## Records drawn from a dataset
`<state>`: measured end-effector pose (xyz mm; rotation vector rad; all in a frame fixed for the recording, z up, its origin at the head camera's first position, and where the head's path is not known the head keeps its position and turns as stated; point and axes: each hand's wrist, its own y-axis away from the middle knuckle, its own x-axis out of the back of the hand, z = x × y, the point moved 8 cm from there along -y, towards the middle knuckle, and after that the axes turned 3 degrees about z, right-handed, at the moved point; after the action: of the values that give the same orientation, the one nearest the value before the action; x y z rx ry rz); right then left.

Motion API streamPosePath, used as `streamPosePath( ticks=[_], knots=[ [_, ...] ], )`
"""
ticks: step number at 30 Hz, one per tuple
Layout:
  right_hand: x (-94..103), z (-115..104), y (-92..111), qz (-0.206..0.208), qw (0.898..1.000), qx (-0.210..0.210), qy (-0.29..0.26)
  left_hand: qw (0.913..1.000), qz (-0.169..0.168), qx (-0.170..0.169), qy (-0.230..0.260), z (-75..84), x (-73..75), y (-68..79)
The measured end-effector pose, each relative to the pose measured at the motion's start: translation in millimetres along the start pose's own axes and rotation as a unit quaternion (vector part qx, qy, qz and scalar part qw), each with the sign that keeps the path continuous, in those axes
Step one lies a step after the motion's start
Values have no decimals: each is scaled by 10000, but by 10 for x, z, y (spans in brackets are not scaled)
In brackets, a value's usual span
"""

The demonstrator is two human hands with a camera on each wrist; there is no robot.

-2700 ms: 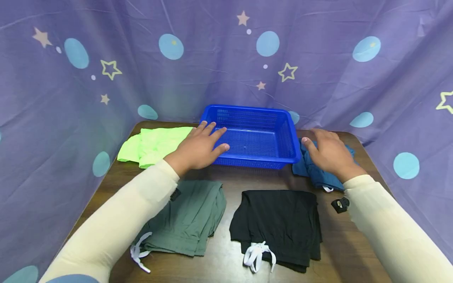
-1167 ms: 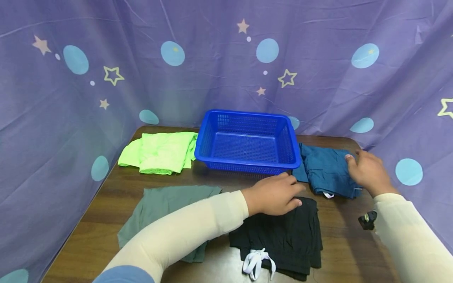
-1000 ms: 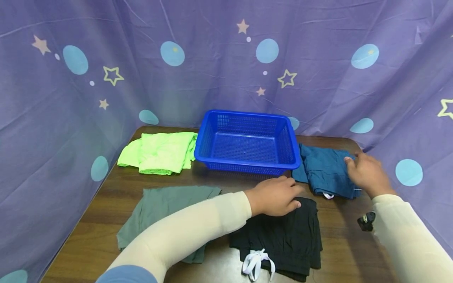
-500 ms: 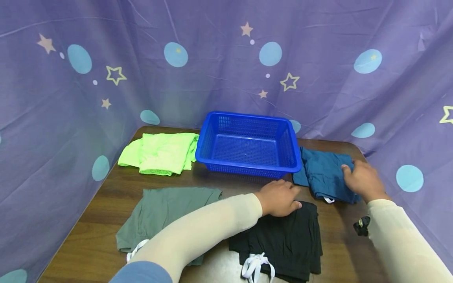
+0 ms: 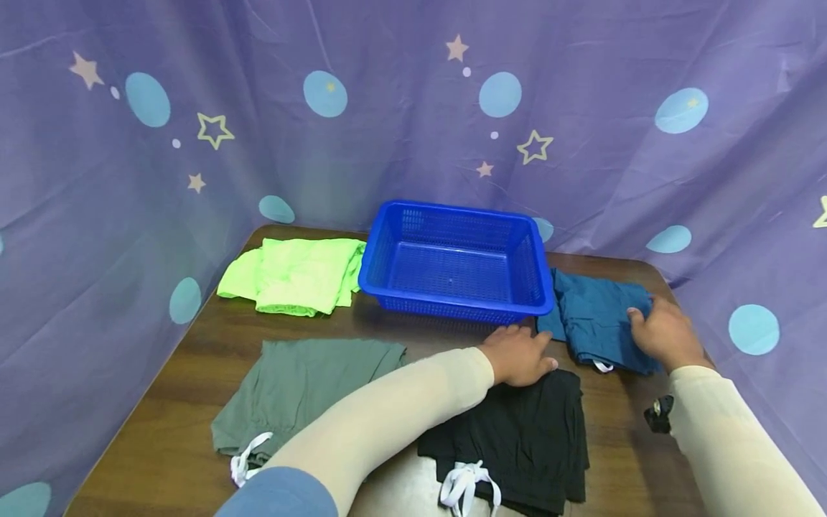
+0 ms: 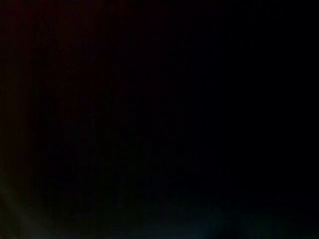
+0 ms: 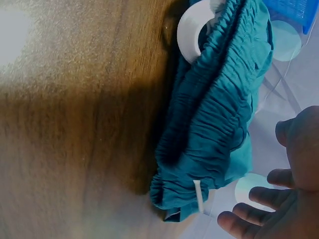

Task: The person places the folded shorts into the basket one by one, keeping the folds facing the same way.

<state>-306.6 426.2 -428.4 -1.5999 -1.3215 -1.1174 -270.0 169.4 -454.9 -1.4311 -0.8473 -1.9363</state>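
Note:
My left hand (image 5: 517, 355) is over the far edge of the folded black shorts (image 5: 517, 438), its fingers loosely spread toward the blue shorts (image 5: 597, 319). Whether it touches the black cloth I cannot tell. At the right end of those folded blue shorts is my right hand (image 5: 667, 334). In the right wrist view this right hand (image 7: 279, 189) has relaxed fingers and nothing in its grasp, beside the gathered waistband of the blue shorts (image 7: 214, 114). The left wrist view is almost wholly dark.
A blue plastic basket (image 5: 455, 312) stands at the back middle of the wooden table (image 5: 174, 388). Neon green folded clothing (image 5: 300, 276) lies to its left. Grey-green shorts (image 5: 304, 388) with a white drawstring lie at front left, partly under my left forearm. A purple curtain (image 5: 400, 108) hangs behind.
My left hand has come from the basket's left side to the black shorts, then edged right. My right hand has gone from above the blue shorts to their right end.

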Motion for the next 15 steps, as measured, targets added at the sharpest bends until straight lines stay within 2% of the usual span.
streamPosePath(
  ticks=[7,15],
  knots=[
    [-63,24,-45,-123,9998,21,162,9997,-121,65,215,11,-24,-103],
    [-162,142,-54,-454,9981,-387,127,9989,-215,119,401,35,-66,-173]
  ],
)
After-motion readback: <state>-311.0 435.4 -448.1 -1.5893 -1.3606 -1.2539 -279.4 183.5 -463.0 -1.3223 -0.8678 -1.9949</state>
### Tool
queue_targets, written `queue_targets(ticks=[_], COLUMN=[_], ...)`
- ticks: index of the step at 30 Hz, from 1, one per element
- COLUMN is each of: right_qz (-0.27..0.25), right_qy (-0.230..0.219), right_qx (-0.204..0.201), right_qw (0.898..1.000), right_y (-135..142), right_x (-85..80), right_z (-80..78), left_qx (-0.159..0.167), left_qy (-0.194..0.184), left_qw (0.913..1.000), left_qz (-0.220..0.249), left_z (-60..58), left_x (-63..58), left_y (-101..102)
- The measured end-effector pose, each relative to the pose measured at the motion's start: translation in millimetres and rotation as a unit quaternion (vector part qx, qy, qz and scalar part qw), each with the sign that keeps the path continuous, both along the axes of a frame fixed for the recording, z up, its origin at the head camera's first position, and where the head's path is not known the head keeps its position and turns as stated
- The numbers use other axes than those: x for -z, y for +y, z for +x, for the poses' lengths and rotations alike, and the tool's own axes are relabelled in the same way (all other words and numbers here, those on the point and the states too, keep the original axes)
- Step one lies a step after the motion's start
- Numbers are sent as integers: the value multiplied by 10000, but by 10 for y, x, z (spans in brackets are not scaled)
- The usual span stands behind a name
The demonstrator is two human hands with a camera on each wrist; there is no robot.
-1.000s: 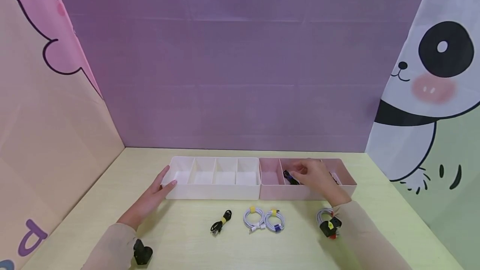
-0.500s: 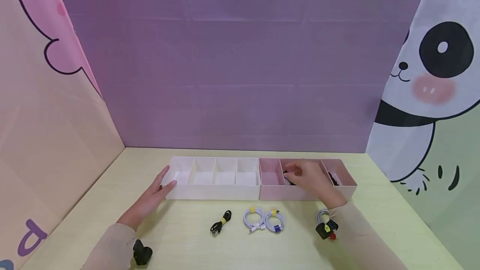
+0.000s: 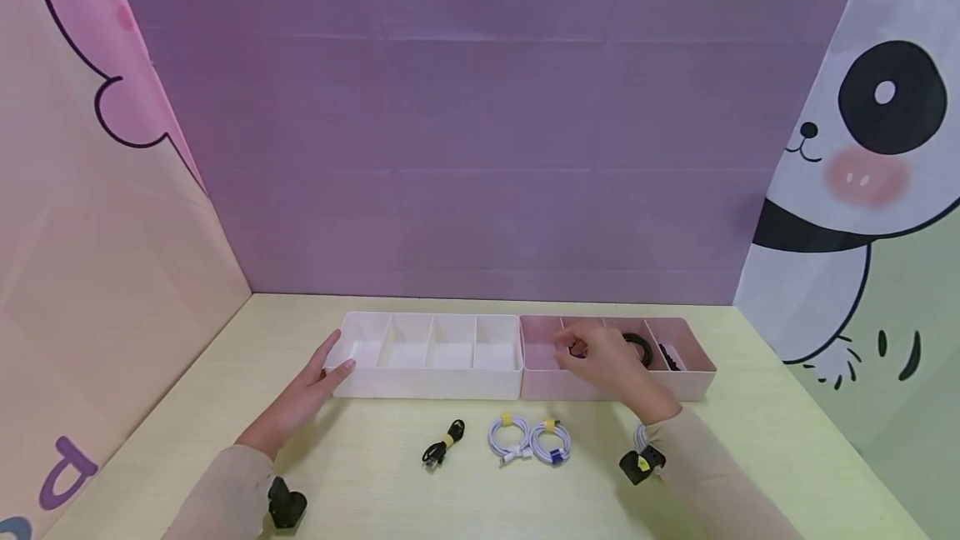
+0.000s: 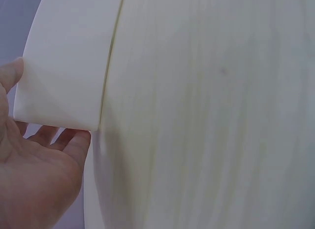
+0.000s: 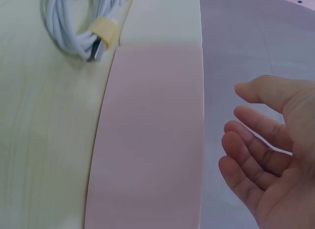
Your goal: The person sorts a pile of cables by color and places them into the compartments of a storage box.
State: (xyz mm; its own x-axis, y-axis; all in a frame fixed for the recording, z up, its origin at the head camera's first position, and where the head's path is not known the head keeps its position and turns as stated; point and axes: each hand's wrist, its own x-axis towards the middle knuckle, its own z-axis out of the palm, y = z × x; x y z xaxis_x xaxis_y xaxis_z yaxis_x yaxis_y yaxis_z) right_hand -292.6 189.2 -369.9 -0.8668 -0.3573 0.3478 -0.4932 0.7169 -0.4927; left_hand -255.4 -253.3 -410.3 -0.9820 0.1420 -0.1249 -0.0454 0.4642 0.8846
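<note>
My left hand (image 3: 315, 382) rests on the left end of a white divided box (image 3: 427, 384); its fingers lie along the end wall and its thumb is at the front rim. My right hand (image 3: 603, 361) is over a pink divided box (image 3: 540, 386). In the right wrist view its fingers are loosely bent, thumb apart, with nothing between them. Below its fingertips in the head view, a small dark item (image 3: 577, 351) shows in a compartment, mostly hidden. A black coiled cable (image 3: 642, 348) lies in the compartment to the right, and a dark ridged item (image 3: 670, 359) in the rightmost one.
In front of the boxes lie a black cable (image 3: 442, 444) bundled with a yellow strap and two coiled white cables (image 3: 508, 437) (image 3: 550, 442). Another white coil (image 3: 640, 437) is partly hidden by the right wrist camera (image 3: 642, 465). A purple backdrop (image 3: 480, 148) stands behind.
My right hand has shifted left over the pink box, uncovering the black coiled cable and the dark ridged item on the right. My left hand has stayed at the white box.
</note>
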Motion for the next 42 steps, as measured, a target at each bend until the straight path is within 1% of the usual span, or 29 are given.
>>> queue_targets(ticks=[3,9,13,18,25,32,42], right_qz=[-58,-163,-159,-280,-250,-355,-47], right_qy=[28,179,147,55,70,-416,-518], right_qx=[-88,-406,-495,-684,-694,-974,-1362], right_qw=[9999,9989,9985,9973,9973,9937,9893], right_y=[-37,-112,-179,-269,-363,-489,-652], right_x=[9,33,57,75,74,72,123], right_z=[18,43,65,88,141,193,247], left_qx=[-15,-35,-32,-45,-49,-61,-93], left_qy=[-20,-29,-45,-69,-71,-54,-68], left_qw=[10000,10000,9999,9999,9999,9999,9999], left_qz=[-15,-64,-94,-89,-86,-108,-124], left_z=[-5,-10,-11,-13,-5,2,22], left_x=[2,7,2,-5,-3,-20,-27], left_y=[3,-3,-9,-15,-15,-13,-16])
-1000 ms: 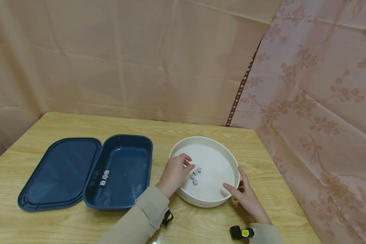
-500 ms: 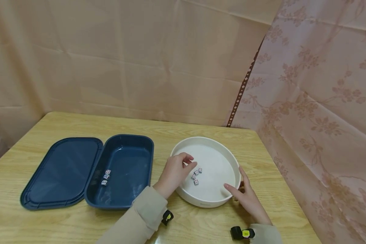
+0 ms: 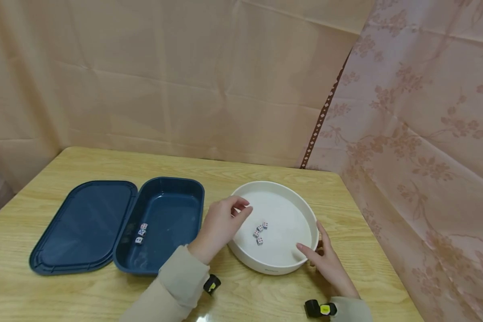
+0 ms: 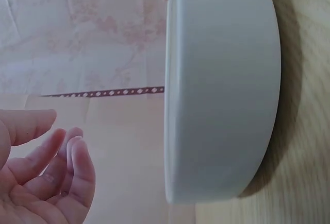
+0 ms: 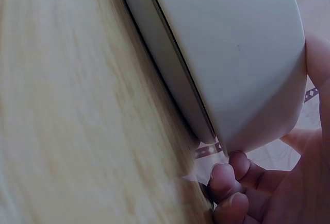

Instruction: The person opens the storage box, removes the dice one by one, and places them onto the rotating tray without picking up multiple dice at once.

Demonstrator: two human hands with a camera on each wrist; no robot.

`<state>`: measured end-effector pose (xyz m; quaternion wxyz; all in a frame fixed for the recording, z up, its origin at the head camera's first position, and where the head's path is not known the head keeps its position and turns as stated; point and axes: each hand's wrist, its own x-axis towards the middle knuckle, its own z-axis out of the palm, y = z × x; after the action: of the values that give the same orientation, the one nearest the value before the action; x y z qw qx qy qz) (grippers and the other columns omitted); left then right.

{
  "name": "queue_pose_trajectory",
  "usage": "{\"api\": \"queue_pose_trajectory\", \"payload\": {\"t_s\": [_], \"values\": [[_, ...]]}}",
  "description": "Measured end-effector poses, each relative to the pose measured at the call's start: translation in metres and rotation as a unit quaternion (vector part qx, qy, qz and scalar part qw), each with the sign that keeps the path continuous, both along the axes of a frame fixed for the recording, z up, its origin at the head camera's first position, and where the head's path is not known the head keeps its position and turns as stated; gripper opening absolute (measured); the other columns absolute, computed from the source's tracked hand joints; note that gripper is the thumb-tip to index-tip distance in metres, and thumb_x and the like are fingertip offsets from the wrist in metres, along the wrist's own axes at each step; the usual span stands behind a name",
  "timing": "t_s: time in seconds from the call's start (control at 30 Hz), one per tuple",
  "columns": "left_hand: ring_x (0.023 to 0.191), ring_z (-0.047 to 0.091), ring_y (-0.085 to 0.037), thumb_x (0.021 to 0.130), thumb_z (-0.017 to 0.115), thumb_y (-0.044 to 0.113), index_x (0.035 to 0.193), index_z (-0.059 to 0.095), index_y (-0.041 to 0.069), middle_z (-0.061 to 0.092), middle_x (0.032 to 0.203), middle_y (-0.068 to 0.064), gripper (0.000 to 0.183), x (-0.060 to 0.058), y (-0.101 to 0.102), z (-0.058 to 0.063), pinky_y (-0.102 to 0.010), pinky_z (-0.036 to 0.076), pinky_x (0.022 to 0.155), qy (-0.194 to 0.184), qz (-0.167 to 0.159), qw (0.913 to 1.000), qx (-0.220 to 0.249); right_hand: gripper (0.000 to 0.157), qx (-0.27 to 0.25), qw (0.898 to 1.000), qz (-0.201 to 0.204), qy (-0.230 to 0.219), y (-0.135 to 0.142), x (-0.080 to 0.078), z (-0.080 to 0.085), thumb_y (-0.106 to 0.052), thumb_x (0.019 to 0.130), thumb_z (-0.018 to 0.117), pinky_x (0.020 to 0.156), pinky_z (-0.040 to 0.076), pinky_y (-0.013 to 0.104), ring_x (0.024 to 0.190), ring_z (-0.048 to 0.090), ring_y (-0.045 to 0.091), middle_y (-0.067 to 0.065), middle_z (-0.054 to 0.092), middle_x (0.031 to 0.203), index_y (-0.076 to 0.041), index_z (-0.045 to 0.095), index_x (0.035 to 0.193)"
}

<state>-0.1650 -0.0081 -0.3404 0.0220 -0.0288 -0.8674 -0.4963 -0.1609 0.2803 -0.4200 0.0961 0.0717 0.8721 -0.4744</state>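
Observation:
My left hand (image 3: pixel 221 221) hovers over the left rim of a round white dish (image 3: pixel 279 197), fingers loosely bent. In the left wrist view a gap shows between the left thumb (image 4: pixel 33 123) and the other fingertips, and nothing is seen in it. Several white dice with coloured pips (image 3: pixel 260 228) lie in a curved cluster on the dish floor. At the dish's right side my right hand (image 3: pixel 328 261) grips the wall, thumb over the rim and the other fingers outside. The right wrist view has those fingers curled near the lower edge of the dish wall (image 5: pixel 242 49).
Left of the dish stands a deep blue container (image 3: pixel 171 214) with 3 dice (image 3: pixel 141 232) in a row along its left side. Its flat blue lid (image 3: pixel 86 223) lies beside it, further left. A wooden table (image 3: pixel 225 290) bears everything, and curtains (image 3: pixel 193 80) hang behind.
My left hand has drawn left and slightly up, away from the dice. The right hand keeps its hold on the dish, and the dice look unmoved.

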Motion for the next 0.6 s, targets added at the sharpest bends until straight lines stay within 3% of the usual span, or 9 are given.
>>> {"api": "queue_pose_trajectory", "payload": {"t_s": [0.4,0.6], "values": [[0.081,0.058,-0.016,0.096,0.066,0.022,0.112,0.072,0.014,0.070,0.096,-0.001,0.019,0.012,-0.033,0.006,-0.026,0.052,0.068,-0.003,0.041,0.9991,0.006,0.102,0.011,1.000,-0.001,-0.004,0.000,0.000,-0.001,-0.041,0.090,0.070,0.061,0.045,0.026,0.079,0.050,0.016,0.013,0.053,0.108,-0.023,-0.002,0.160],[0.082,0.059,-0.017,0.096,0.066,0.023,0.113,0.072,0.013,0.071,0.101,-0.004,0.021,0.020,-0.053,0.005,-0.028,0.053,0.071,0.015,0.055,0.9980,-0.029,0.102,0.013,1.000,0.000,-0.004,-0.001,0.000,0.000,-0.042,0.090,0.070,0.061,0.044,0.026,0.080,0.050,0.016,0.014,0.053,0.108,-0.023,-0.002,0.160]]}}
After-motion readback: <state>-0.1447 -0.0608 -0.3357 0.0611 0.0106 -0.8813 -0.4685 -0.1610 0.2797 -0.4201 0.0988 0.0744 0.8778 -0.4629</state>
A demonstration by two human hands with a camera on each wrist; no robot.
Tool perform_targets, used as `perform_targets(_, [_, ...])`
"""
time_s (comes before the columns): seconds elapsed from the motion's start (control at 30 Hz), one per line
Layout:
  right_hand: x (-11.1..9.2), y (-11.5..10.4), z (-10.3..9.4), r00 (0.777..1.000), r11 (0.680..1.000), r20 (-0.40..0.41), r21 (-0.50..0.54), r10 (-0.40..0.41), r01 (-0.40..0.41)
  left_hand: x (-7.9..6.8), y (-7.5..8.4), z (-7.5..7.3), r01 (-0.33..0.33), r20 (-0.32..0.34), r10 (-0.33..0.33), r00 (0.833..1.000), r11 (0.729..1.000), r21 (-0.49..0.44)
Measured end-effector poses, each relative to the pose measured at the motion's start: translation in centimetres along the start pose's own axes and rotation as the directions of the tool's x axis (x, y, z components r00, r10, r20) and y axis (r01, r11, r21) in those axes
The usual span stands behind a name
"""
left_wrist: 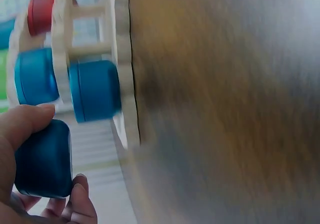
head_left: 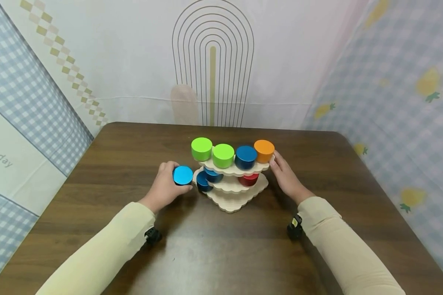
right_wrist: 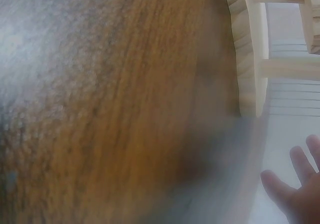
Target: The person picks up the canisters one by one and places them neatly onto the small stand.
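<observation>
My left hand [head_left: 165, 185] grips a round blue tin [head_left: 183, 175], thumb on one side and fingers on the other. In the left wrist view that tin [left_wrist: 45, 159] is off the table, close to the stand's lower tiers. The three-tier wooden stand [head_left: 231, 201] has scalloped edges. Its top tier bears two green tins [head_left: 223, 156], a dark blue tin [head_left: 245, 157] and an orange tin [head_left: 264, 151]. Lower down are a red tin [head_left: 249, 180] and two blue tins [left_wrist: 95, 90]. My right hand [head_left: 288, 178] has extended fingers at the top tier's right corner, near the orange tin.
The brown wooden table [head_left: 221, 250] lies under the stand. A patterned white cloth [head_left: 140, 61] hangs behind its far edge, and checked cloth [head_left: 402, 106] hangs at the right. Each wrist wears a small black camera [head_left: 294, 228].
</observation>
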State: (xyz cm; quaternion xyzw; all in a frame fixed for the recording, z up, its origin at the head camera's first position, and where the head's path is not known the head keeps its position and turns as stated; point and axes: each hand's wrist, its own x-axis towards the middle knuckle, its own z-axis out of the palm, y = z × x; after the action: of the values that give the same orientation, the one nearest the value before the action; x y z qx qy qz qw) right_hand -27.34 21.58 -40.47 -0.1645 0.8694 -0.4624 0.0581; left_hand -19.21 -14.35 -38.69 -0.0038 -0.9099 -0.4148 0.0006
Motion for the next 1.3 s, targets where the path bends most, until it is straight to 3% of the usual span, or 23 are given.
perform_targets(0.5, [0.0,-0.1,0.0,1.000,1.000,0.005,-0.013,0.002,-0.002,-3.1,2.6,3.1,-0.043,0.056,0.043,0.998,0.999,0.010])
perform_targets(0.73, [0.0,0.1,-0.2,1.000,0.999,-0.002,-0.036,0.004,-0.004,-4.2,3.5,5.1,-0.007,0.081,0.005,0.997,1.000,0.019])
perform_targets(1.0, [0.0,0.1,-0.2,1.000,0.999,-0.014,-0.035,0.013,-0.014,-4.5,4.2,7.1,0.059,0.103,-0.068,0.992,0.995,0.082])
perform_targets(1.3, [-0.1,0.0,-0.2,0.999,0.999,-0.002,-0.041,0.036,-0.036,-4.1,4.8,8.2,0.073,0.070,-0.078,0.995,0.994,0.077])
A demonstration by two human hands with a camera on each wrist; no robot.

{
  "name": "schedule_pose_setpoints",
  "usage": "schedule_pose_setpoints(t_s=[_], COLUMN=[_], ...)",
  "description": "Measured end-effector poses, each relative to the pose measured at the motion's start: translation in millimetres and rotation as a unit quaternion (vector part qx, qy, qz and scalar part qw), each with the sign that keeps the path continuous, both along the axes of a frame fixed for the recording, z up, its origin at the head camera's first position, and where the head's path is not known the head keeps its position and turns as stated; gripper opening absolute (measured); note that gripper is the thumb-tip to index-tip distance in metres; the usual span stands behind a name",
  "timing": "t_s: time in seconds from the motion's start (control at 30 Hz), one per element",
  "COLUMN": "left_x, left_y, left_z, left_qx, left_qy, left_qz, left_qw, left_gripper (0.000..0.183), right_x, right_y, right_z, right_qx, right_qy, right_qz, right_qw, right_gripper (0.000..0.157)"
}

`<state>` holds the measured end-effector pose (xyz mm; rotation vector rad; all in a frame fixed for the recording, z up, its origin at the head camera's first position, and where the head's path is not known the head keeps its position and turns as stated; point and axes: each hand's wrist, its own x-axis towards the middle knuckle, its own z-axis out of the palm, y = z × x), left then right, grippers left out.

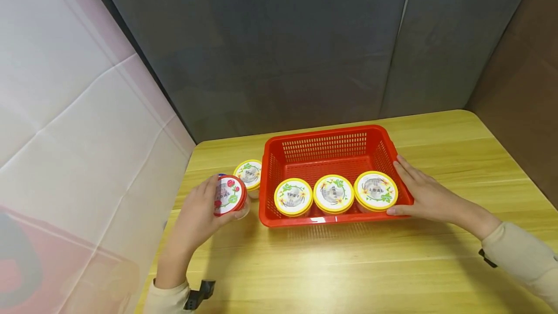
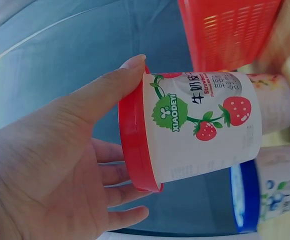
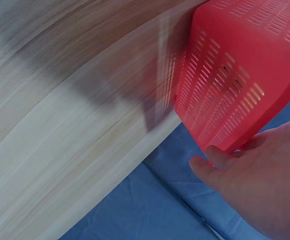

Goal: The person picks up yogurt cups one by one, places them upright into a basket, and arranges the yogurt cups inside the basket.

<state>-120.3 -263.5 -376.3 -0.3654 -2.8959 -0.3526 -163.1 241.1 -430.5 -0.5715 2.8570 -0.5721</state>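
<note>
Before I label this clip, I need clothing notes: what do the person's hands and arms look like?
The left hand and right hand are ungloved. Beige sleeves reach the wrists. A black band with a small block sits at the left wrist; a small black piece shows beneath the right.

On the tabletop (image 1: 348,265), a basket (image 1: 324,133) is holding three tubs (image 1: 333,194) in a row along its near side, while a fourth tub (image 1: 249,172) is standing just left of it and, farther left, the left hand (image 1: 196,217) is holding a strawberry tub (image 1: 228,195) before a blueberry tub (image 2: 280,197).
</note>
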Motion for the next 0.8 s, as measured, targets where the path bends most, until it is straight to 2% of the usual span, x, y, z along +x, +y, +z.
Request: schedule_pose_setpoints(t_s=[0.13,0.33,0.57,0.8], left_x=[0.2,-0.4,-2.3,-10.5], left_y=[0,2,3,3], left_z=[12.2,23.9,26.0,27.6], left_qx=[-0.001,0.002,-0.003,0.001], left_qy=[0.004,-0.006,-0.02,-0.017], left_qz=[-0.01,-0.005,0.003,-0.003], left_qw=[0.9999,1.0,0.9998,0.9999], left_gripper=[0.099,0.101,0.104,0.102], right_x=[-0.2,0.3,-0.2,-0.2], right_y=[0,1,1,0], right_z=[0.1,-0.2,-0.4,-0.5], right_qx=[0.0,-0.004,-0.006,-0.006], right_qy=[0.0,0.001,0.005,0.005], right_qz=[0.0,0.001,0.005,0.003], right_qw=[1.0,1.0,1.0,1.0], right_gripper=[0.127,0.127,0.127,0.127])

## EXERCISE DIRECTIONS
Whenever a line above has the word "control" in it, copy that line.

## OUTPUT
  "timing": "t_s: time in seconds from the call's start (control at 30 Hz), one per tuple",
time_s (comes before the columns): seconds elapsed from the motion's start (control at 30 Hz), one per line
  "timing": "t_s: time in seconds from the motion's start (control at 30 Hz), one per element",

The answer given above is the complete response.